What is being asked.
Reproduce the listing below character for character; drop every image.

Information shown.
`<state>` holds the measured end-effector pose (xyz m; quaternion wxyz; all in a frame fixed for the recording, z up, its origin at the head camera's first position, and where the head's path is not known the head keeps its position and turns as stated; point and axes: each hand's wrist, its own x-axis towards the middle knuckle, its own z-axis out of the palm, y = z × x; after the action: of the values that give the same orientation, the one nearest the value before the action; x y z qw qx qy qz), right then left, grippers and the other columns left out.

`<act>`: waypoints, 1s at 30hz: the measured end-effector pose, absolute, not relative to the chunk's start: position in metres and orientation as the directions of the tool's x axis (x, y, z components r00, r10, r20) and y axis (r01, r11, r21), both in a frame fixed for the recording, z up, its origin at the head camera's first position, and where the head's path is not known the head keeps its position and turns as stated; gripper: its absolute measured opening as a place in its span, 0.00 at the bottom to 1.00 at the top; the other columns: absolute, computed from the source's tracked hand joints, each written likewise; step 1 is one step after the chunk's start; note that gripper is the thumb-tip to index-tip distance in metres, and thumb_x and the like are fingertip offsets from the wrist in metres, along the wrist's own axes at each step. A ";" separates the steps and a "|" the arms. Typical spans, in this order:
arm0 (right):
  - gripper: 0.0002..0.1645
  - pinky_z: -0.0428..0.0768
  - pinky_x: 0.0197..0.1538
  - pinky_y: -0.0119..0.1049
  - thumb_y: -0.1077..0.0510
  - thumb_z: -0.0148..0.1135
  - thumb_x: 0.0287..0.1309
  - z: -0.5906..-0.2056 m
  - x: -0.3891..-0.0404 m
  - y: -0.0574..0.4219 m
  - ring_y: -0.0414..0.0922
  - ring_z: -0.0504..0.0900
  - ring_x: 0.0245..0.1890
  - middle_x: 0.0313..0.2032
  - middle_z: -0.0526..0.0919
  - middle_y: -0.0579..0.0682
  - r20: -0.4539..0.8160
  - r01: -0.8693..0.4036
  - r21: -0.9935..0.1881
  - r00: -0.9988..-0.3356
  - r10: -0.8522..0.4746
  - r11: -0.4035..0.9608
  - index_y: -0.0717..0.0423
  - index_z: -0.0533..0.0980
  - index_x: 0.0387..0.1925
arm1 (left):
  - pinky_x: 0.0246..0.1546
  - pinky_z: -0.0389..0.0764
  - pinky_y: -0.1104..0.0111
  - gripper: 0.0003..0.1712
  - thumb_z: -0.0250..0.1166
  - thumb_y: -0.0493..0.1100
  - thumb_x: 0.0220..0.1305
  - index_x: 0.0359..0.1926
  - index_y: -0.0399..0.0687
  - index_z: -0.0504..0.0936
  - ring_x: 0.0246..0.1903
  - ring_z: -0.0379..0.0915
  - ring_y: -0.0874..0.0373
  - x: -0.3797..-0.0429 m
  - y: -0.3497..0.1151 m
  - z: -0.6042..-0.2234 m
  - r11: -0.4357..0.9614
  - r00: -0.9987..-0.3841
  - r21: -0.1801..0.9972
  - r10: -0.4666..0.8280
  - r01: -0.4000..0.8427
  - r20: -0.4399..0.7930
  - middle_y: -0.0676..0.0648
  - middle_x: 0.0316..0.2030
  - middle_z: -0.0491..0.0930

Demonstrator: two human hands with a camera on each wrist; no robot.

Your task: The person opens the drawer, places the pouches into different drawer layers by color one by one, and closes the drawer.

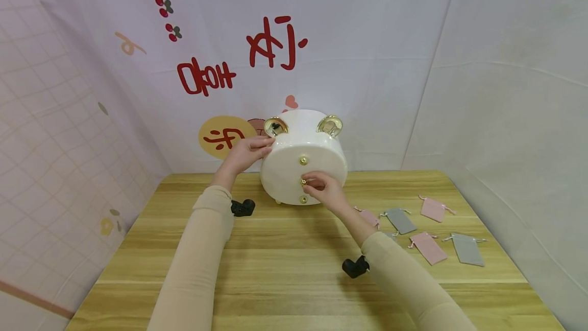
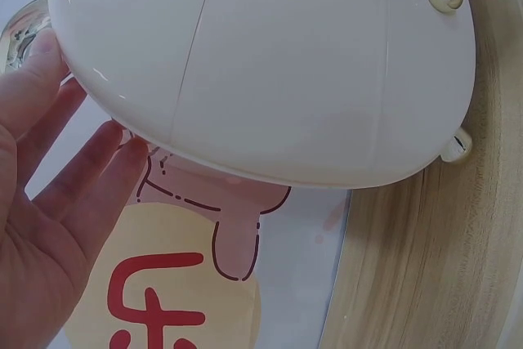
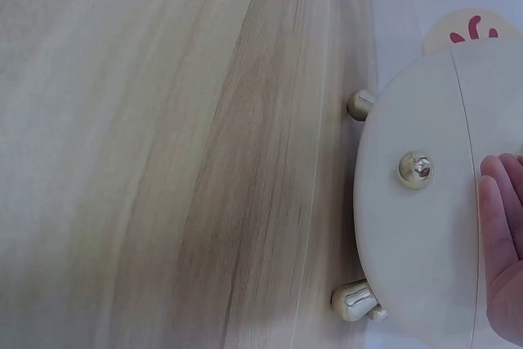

Your solution.
`<state>` holds the measured end-effector pose (xyz m; quaternion wxyz; all in a frame fixed for the recording, z up, its origin at the head camera's first position, and where the head's path is not known the head keeps its position and turns as stated; point and axes: each hand's wrist, its own x-axis towards the middle knuckle, its own z-axis out of the palm, y = z × x; after the action: of the values that give the same orientation, the one nearest the value before the action; x y z qw qx qy qz), right then left, grippers and the other columns left out.

`<act>`: waypoints, 1s at 30hz: the measured end-effector pose, absolute, not relative to the chunk's start: position in metres and orientation as the directions of the tool's x axis (x, y, z components r00, r10, r20) and y axis (r01, r11, r21), both in a frame fixed for the recording, z up, its origin at the head camera's first position, and where the head's path is not known the head keeps its position and turns as stated; gripper: its absolute measured opening as a place in its span, 0.00 at the bottom to 1.00 at the top; the other columns: absolute, computed from the source's tracked hand joints, each written likewise; step 1 is one step after the chunk's start; note that gripper is the thumb-tip to index-tip distance in metres, and thumb_x and the like are fingertip offsets from the wrist in metres, along the wrist's own axes at each step. A ";" separates the steps and a "|" the arms. Typical spans, in this order:
arm0 (right):
  - gripper: 0.0002..0.1645
  - pinky_z: -0.0428..0.0768
  - pinky_x: 0.0197..0.1538
  - pinky_y: -0.0119..0.1049
  - thumb_y: -0.1077..0.0510
  - thumb_z: -0.0148..0.1135
  - thumb_x: 0.0287..0.1309
  - z: -0.5906..-0.2056 m
  - x: -0.3891..-0.0404 m
  - y: -0.0574..0.4219 m
  - ring_y: -0.0414..0.0922
  - ring_z: -0.0504..0.0900
  - ring_x: 0.0245..0.1890
  - middle_x: 0.0313..0.2032
  - middle_z: -0.0526..0.0919
  - middle_y: -0.0579..0.0682
  - r20: -0.4539..0.8160
  - r01: -0.8693..0.4036
  - r21: -0.9935..0.1881
  - r00: -0.9988..-0.3356
  - r10: -0.8522..0.4746
  - r11: -0.4035..0.9608
  - index_y: -0.0717..0.0423
  - index_z: -0.0533..0.0980
  - index_x: 0.0387..0.1925
arm1 (left):
  - pinky_x: 0.0246..0.1546
  - pinky_z: -0.0389..0.0764
  - pinky_y: -0.1104..0.0111
  - gripper: 0.0003..0.1712
  - thumb_z: -0.0250..0.1166
  - thumb_y: -0.0493..0.1100
  - thumb_x: 0.0220..0.1305
  - index_x: 0.0359..0.1926
  - index_y: -0.0399..0.0687
  - index_z: -0.0504..0.0936
  - ring_x: 0.0246..0.1903
  - ring_z: -0.0379..0.0915
  - ring_y: -0.0874..0.0373
  - x: -0.3797..-0.0429 m
  - y: -0.3497..0.1151 m
  - z: -0.6042..-0.2234 m
  - r11: -0.4357..0.9614
  - r00: -0.9987..-0.3841
  - r21: -0.1801..0.9972
  - r10: -0.4666..0.8280
  - r01: -0.4000..0.8427
  - r20: -0.4399..0.7930
  - middle_y: -0.0676..0.0648
  - middle_x: 0.0316..0.2030
  - middle_z: -0.0491..0.0930

Demonstrator: two human hands with a camera on each wrist; no robot.

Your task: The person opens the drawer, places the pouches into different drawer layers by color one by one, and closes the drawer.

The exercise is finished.